Items from a data source:

########################################

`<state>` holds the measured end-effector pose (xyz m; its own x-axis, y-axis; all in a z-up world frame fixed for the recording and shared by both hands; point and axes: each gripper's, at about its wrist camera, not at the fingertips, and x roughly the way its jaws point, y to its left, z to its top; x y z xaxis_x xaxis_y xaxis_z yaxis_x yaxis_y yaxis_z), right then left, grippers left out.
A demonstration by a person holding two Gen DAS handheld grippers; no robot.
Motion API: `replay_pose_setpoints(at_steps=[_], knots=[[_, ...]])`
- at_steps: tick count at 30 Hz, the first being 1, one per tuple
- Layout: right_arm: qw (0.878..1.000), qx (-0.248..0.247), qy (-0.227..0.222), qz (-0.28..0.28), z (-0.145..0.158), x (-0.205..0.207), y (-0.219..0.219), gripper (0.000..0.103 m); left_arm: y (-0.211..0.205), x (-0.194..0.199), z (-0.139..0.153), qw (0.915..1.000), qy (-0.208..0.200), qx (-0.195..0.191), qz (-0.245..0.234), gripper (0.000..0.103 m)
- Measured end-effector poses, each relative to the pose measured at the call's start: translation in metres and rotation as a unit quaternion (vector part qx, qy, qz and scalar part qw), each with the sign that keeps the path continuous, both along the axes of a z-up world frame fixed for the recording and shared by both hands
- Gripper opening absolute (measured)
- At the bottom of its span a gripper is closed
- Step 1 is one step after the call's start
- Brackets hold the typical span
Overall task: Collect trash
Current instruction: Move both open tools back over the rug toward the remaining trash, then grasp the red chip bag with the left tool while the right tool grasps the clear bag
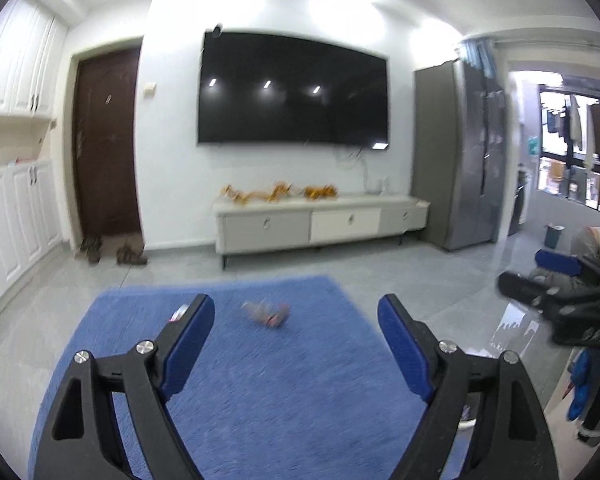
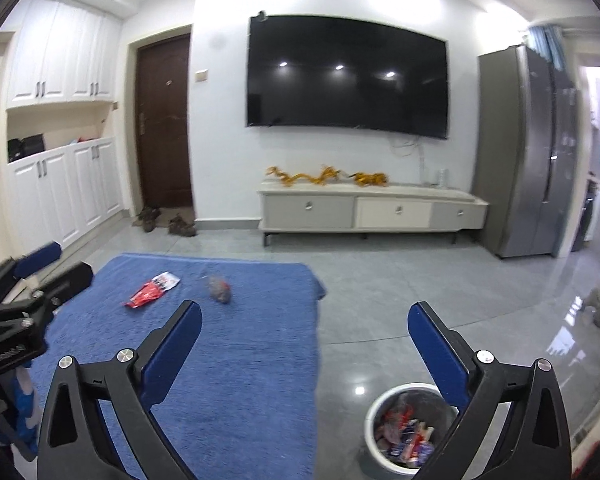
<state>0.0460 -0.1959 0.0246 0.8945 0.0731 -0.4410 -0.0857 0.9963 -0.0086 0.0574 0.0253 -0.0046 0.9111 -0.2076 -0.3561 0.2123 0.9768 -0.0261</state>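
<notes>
You are between pickups: both claws are empty, the white bin (image 2: 410, 426) already holds a heap of wrappers, and two pieces are left on the blue rug (image 2: 228, 360).

In the right wrist view the red-and-white wrapper (image 2: 153, 289) lies flat at about 10 o'clock from the rug's middle, and the crumpled reddish wad (image 2: 219, 290) sits just beside it toward 12 o'clock, the two apart. The bin stands on the grey floor off the rug's right edge, at 5 o'clock in that view, partly behind the right claw's finger.

Your left claw (image 1: 296, 316) is spread wide with nothing between the jaws. In its own view the wad (image 1: 269, 314) lies ahead on the rug, framed between the blue pads (image 1: 190, 346) but well beyond them, touching neither. The picture is blurred there, so its exact shape is hard to tell. The flat wrapper barely shows past the left finger.

Your right claw (image 2: 304, 322) is also wide open and holds nothing, hanging over the rug's right edge and the floor.

The next move, as I judge it, is to bring the left claw forward and down onto the wad, close on it, then carry it over to the bin. The flat wrapper will likely be harder; you may have to pinch an edge.
</notes>
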Motion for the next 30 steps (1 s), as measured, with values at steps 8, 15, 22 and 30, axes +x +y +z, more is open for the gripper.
replay_pose_setpoints(at_steps=[8, 15, 22, 30], knots=[[0.994, 0.004, 0.097, 0.052, -0.062, 0.081, 0.042, 0.101, 0.089, 0.072, -0.083, 0.9898, 0.134, 0.004, 0.050, 0.083], [0.984, 0.006, 0.146, 0.104, -0.106, 0.161, 0.082, 0.101, 0.135, 0.132, -0.107, 0.9848, 0.163, -0.007, 0.058, 0.083], [0.974, 0.018, 0.176, 0.139, -0.148, 0.244, 0.120, 0.094, 0.140, 0.206, -0.131, 0.9819, 0.179, 0.028, 0.055, 0.083], [0.968, 0.069, 0.201, 0.131, -0.185, 0.303, 0.130, 0.076, 0.149, 0.253, -0.160, 0.9722, 0.228, 0.019, 0.049, 0.083]])
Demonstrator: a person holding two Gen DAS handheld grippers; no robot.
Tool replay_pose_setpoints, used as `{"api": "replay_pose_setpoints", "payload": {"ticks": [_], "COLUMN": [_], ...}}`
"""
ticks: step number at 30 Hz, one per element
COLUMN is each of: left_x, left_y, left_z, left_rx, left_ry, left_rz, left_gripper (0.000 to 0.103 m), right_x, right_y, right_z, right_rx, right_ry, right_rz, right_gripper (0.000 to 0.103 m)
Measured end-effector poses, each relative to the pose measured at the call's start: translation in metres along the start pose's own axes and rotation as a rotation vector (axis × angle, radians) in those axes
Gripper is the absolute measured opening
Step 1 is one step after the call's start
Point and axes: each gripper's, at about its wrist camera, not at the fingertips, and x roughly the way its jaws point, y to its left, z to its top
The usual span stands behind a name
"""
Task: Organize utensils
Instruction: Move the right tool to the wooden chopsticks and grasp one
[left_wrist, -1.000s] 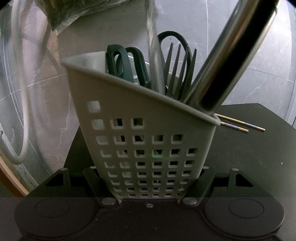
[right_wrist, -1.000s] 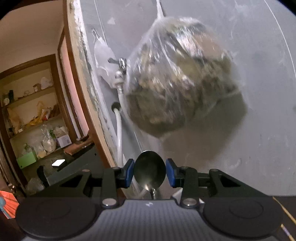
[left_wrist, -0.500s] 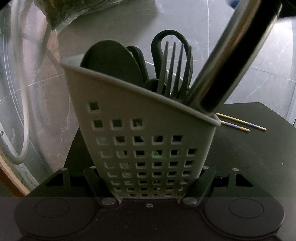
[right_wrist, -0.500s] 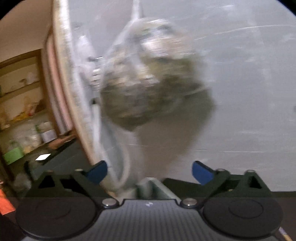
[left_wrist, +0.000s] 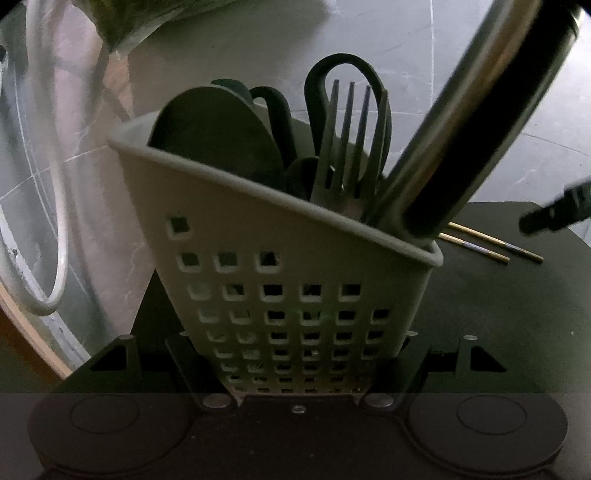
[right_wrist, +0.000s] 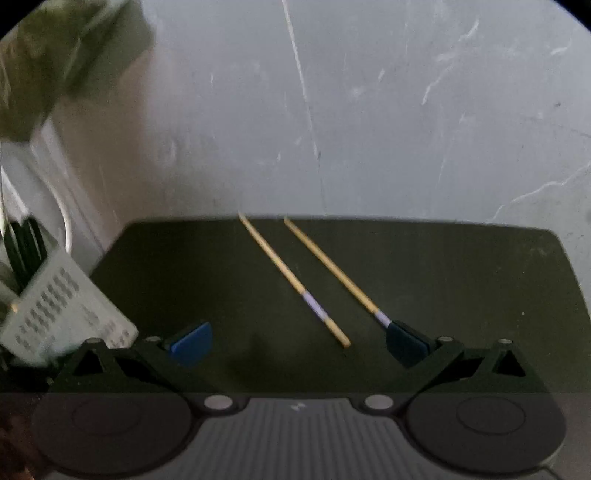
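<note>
My left gripper (left_wrist: 295, 354) is shut on the lower part of a grey perforated utensil holder (left_wrist: 288, 288), which leans to the left. In the holder stand a dark spoon (left_wrist: 218, 136), a fork (left_wrist: 347, 147), black scissors (left_wrist: 343, 70) and a thick steel handle (left_wrist: 480, 122). My right gripper (right_wrist: 299, 343) hangs open and empty over the dark table (right_wrist: 184, 258). Two wooden chopsticks (right_wrist: 295, 284) with purple bands lie just ahead of it. The right chopstick's near end runs behind the right blue pad (right_wrist: 406, 343). The holder (right_wrist: 62, 306) shows at the left.
A marbled grey wall (right_wrist: 369, 110) rises right behind the table. A clear bag (right_wrist: 55, 55) of dark stuff hangs at the upper left, with a white hose (left_wrist: 62, 221) looping beside it. A dark fingertip (left_wrist: 554, 214) juts in at the right of the left wrist view.
The spoon left the right gripper and now stands in the holder. The right gripper's jaws spread wide and it swung down from the hanging bag to the table with the chopsticks. The left gripper stayed put.
</note>
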Motion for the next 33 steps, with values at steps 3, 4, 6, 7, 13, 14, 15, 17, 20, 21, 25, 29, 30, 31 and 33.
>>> {"api": "replay_pose_setpoints", "payload": {"ticks": [3,4,6,7,13,14,15,17,20,21,25,29,30,31,33], "left_x": [0.002,0.002,0.002,0.002,0.002,0.002,0.001,0.002,0.002,0.002,0.001,0.0,0.0,0.0,0.0], "left_y": [-0.004,-0.006,-0.008,-0.01,-0.014,-0.015,-0.016,-0.016,-0.017,-0.017,-0.019,-0.02,-0.02,-0.02,-0.02], "left_z": [0.002,0.003,0.003,0.003,0.005,0.005,0.004,0.004,0.004,0.004,0.005,0.005,0.006,0.006,0.006], "left_rx": [-0.008,-0.011,-0.015,-0.018,-0.02,-0.019,-0.018,-0.017,-0.019,-0.02,-0.021,-0.018,-0.017,-0.015,-0.011], "left_ry": [0.007,0.009,0.012,0.012,0.013,0.014,0.014,0.015,0.015,0.016,0.017,0.017,0.018,0.018,0.018], "left_rz": [0.014,0.018,0.025,0.028,0.041,0.042,0.042,0.044,0.049,0.051,0.055,0.055,0.054,0.053,0.053], "left_gripper": [0.077,0.077,0.077,0.077,0.077,0.077,0.077,0.078,0.078,0.078,0.078,0.078,0.078,0.078,0.078], "right_x": [0.009,0.011,0.011,0.01,0.007,0.009,0.013,0.017,0.023,0.026,0.035,0.043,0.045,0.047,0.05], "right_y": [-0.01,-0.015,-0.025,-0.031,-0.058,-0.062,-0.065,-0.07,-0.079,-0.08,-0.08,-0.076,-0.076,-0.074,-0.072], "right_z": [-0.002,-0.001,0.0,0.0,0.003,0.003,0.004,0.004,0.004,0.004,0.006,0.011,0.014,0.016,0.02], "right_rx": [-0.022,-0.017,-0.009,-0.007,-0.055,-0.079,-0.102,-0.159,-0.221,-0.231,-0.232,-0.231,-0.234,-0.24,-0.254], "right_ry": [0.025,0.028,0.034,0.039,0.049,0.068,0.084,0.11,0.149,0.167,0.195,0.195,0.194,0.192,0.186], "right_rz": [-0.009,-0.014,-0.029,-0.039,-0.076,-0.083,-0.09,-0.114,-0.118,-0.116,-0.06,-0.034,-0.03,-0.025,-0.018], "right_gripper": [0.103,0.103,0.102,0.102,0.102,0.102,0.102,0.102,0.092,0.089,0.074,0.055,0.052,0.046,0.035]}}
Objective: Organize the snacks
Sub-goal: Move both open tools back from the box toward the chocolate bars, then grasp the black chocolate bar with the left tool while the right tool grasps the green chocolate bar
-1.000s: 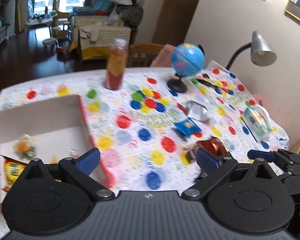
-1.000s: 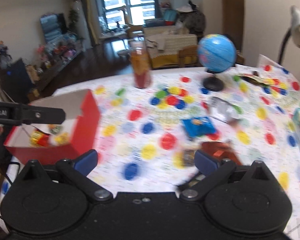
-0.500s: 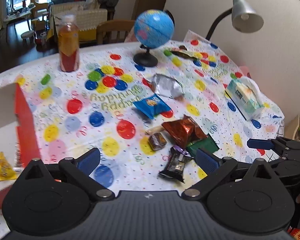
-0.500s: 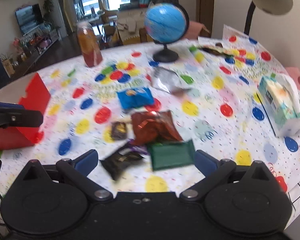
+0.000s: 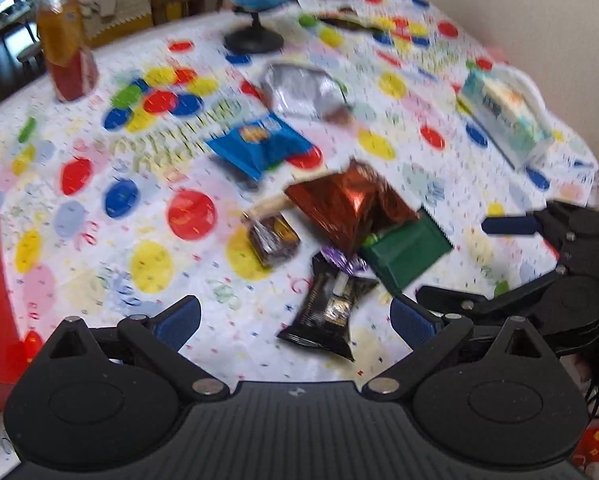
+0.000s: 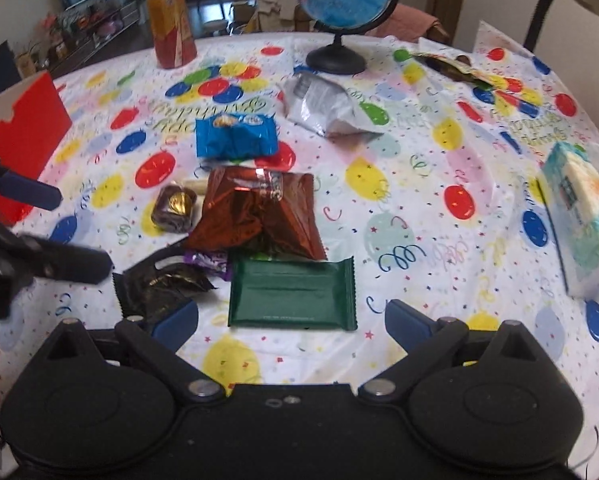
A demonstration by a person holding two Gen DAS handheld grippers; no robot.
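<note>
Both grippers are hanging over the near edge of the table [image 6: 419, 184], each with its 2 fingers spread wide and nothing between them. The left gripper [image 5: 295, 318] is facing the black wrapper [image 5: 329, 312], which is lying just ahead of its gap. The right gripper [image 6: 291, 316] is facing the green bar [image 6: 293, 294], whose near edge is sitting between its fingertips' line and the copper bag [image 6: 259, 212].

The snacks are lying in a loose cluster near the middle of the near edge. The copper bag is overlapping the green bar's far edge and a purple wrapper [image 6: 207, 260]. The black wrapper [image 6: 159, 286] is sitting to the left of the green bar, touching the purple wrapper. A small brown candy [image 6: 175, 208] is resting just left of the copper bag. Farther in, the blue bag [image 6: 235, 136] is lying apart from the cluster, and the silver bag [image 6: 323, 108] is lying beyond it toward the globe [image 6: 343, 0].

The red box [image 6: 27, 136] is standing at the table's left edge. A bottle [image 6: 169, 24] is standing near the far edge, and a tissue pack [image 6: 583, 216] is lying at the right edge.
</note>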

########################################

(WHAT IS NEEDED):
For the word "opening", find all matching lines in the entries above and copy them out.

(EXPECTED ANSWER):
- Gripper opening absolute (measured)
Gripper is the absolute measured opening

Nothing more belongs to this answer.